## Task brief:
What lines of the data below hold "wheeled"? Show them.

[[ Data section open ]]

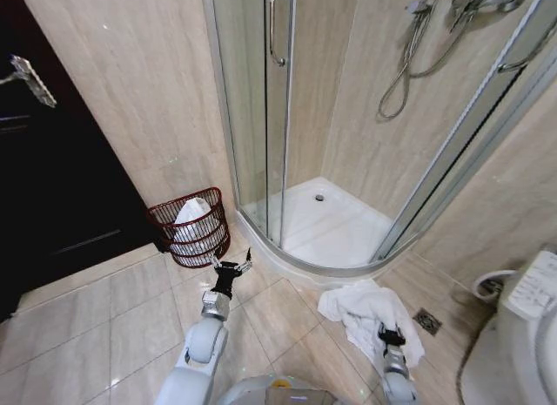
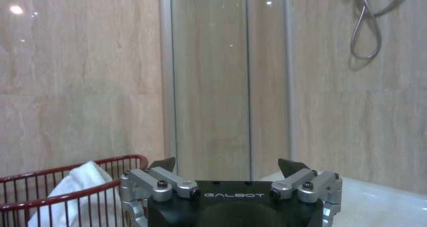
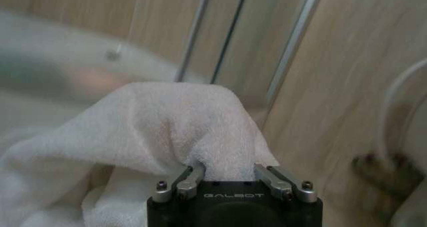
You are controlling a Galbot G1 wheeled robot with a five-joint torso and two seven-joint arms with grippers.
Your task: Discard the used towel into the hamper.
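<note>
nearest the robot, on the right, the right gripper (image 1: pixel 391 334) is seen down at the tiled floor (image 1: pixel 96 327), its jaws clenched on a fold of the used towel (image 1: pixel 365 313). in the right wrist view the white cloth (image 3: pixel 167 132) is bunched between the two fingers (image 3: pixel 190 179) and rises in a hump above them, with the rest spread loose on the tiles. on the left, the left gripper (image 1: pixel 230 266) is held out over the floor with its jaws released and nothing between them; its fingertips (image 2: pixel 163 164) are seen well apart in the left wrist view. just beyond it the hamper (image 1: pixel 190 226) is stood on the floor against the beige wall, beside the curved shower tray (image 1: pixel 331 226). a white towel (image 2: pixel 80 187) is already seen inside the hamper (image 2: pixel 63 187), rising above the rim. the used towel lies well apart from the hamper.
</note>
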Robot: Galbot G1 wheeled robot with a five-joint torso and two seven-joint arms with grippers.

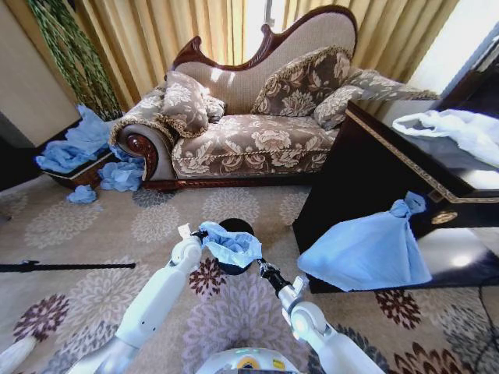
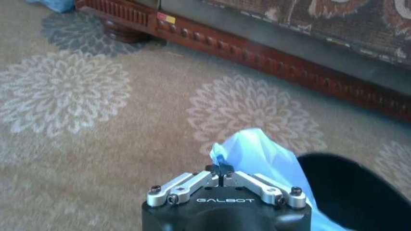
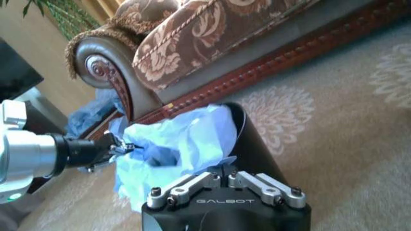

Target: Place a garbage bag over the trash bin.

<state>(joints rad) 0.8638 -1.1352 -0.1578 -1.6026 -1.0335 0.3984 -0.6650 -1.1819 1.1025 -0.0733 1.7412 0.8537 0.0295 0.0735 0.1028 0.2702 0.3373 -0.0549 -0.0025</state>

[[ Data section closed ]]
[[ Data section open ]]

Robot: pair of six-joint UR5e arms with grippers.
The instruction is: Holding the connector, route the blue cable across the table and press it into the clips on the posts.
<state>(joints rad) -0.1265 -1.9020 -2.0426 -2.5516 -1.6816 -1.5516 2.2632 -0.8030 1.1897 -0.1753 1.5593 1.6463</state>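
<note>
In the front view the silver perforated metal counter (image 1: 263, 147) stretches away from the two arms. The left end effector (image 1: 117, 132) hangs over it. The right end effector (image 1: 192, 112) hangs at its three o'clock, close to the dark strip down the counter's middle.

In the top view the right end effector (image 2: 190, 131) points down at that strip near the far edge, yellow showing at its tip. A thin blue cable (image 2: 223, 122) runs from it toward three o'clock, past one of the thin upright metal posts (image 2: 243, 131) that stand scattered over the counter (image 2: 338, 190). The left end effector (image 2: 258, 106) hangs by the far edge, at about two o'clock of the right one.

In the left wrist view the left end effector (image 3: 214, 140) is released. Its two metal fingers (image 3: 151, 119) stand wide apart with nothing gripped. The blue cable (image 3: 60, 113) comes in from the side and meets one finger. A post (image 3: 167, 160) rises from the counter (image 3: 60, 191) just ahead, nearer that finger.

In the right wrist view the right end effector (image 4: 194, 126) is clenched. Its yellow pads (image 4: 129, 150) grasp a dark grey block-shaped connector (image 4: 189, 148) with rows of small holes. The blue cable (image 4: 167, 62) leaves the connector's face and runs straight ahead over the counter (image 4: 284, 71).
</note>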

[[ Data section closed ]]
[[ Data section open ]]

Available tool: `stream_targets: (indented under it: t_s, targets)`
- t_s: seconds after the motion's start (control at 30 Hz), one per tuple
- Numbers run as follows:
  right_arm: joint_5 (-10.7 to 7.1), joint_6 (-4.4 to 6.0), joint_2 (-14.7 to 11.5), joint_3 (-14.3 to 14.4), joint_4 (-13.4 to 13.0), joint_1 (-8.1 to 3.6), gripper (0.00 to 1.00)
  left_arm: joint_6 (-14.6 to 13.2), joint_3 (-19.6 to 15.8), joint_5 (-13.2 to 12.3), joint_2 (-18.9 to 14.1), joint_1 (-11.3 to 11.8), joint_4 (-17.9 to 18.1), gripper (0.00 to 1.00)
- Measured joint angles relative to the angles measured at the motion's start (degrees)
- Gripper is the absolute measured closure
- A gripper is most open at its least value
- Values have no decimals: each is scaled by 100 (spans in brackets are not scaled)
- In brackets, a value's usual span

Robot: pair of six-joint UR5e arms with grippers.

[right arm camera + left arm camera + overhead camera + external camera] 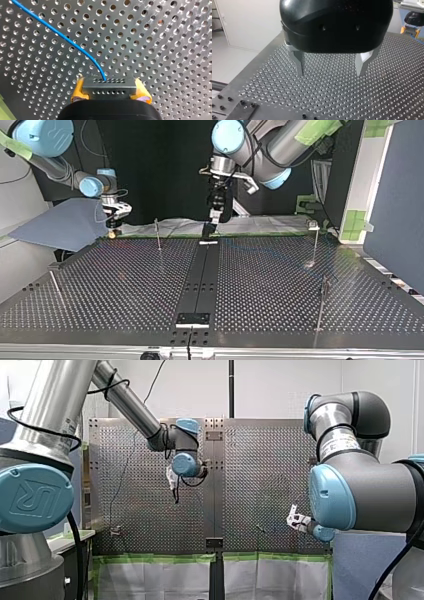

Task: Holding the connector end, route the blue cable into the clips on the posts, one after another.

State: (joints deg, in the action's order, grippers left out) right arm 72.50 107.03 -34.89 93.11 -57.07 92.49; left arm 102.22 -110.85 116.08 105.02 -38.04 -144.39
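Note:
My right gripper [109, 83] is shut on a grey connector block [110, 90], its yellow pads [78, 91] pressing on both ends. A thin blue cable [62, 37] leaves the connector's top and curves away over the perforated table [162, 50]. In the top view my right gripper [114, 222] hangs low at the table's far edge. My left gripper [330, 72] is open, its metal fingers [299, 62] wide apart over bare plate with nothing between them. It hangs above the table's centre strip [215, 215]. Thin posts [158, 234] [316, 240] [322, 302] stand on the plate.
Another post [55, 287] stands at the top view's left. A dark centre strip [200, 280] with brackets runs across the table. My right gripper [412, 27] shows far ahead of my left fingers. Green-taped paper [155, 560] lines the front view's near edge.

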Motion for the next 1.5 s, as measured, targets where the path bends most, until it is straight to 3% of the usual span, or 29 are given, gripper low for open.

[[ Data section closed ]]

## Reply to the task:
You are controlling a Galbot G1 wheeled robot with a five-joint torso and two seven-joint arms with grippers.
Robot: Galbot G1 wheeled robot with a five-joint torso and two seven-joint arms with grippers.

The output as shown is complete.